Action item –
Please repeat exactly the lines below from the one containing "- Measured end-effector" down to the one containing "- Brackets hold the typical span", both included, and nothing else.

--- Supplied data Enclosed Below ---

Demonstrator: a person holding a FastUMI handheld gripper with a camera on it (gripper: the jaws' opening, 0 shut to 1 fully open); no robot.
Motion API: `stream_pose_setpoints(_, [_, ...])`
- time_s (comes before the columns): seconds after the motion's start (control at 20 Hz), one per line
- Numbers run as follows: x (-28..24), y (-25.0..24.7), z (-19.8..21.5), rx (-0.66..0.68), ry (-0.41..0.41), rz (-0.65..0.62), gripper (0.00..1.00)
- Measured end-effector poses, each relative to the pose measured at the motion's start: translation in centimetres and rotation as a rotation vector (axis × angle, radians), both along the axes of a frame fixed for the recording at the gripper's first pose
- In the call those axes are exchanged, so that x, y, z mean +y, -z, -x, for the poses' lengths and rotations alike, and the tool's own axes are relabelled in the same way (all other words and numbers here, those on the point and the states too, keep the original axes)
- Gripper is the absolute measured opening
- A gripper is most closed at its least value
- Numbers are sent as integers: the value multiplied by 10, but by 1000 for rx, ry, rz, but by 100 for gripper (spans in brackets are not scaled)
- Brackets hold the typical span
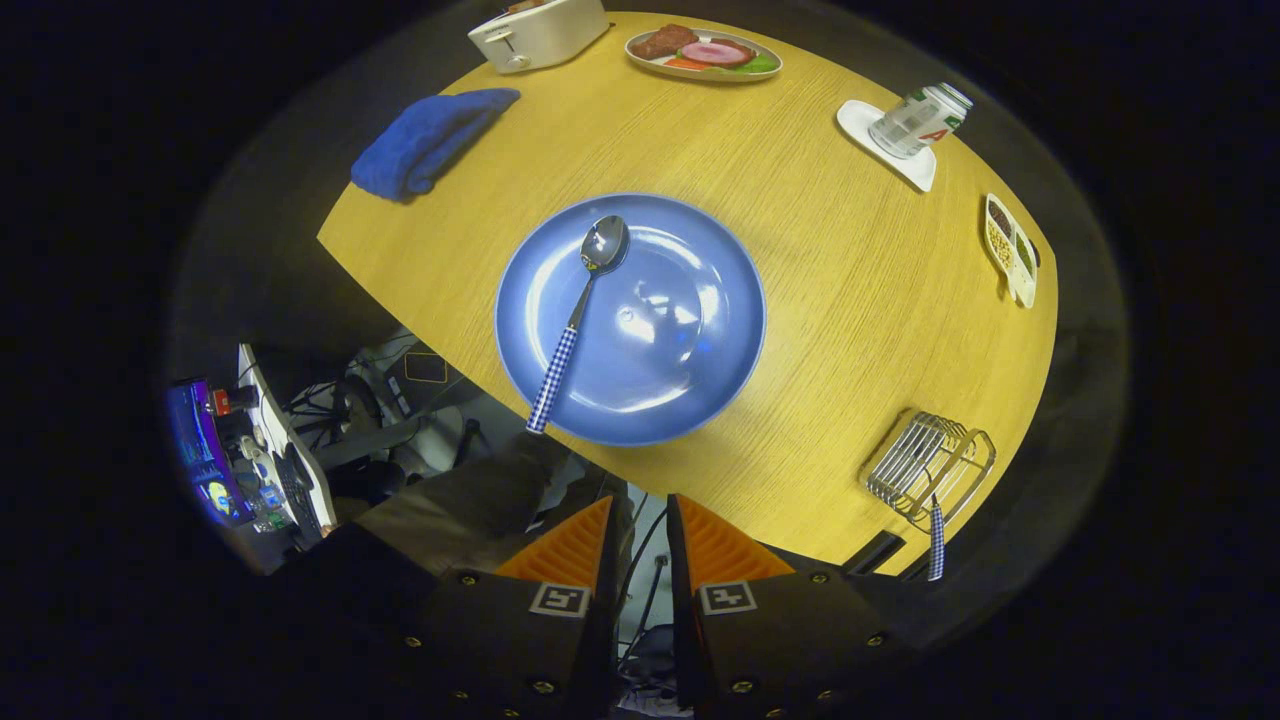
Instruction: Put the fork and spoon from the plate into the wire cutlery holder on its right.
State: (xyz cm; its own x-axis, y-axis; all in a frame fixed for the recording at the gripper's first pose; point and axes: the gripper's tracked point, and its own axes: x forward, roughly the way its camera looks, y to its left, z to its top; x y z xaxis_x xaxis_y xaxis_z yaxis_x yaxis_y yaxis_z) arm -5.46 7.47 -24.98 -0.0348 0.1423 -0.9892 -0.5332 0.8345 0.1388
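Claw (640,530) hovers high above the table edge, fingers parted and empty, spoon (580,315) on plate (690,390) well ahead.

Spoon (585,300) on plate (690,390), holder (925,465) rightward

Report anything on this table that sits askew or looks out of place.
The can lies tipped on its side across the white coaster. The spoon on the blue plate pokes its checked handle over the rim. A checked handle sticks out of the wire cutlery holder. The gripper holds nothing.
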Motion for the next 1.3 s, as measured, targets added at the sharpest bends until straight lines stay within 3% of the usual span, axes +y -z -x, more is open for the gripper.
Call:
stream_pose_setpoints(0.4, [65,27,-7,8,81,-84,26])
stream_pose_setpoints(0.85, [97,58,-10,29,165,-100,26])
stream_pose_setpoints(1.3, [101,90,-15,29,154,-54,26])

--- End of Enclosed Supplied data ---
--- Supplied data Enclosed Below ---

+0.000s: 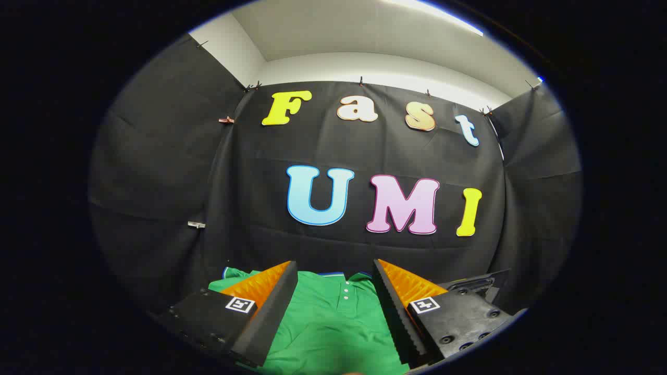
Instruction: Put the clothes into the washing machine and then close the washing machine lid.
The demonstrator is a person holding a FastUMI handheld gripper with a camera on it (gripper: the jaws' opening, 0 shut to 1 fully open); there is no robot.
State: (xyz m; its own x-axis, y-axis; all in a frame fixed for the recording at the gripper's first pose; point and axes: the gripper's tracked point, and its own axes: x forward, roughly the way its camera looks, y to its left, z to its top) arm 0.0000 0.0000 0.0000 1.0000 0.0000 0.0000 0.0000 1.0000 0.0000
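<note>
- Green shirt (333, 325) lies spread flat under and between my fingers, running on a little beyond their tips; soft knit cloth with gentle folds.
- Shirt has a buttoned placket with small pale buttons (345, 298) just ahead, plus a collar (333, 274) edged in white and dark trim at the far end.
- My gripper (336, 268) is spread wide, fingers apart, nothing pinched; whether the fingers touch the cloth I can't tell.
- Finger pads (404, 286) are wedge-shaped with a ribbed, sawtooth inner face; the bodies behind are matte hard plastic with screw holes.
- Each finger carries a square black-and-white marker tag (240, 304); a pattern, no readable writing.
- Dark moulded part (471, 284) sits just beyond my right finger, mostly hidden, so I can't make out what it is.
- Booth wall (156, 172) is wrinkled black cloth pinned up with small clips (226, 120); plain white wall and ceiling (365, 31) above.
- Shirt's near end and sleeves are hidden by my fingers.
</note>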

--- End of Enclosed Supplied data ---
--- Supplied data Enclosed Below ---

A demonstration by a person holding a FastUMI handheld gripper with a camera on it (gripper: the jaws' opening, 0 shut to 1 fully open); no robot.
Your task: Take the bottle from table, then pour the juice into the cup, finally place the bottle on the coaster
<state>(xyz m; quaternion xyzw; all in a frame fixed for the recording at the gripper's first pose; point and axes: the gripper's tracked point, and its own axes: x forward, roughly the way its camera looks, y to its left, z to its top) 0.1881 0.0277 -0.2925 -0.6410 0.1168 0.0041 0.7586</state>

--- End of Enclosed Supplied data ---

The completed task –
- Measured end-effector poses, each relative to the pose measured at the motion's start: translation in centimetres and rotation as a rotation vector (axis × angle, radians), both along the axes of a frame fixed for the recording at the gripper's first pose
- In the call those axes are exchanged, so that x, y, z mean +y, -z, -x, for the poses' lengths and rotations alike, and the tool's own axes are relabelled in the same way (all other words and numbers here, those on the point and the states too, keep the original axes)
- Gripper is the absolute measured opening
- A gripper is most closed at its least value
- Numbers are sent as integers: the value multiplied by 10, but by 1000 for rx, ry, rz, but by 100 for gripper (spans in brackets are not scaled)
- Brackets hold the typical span

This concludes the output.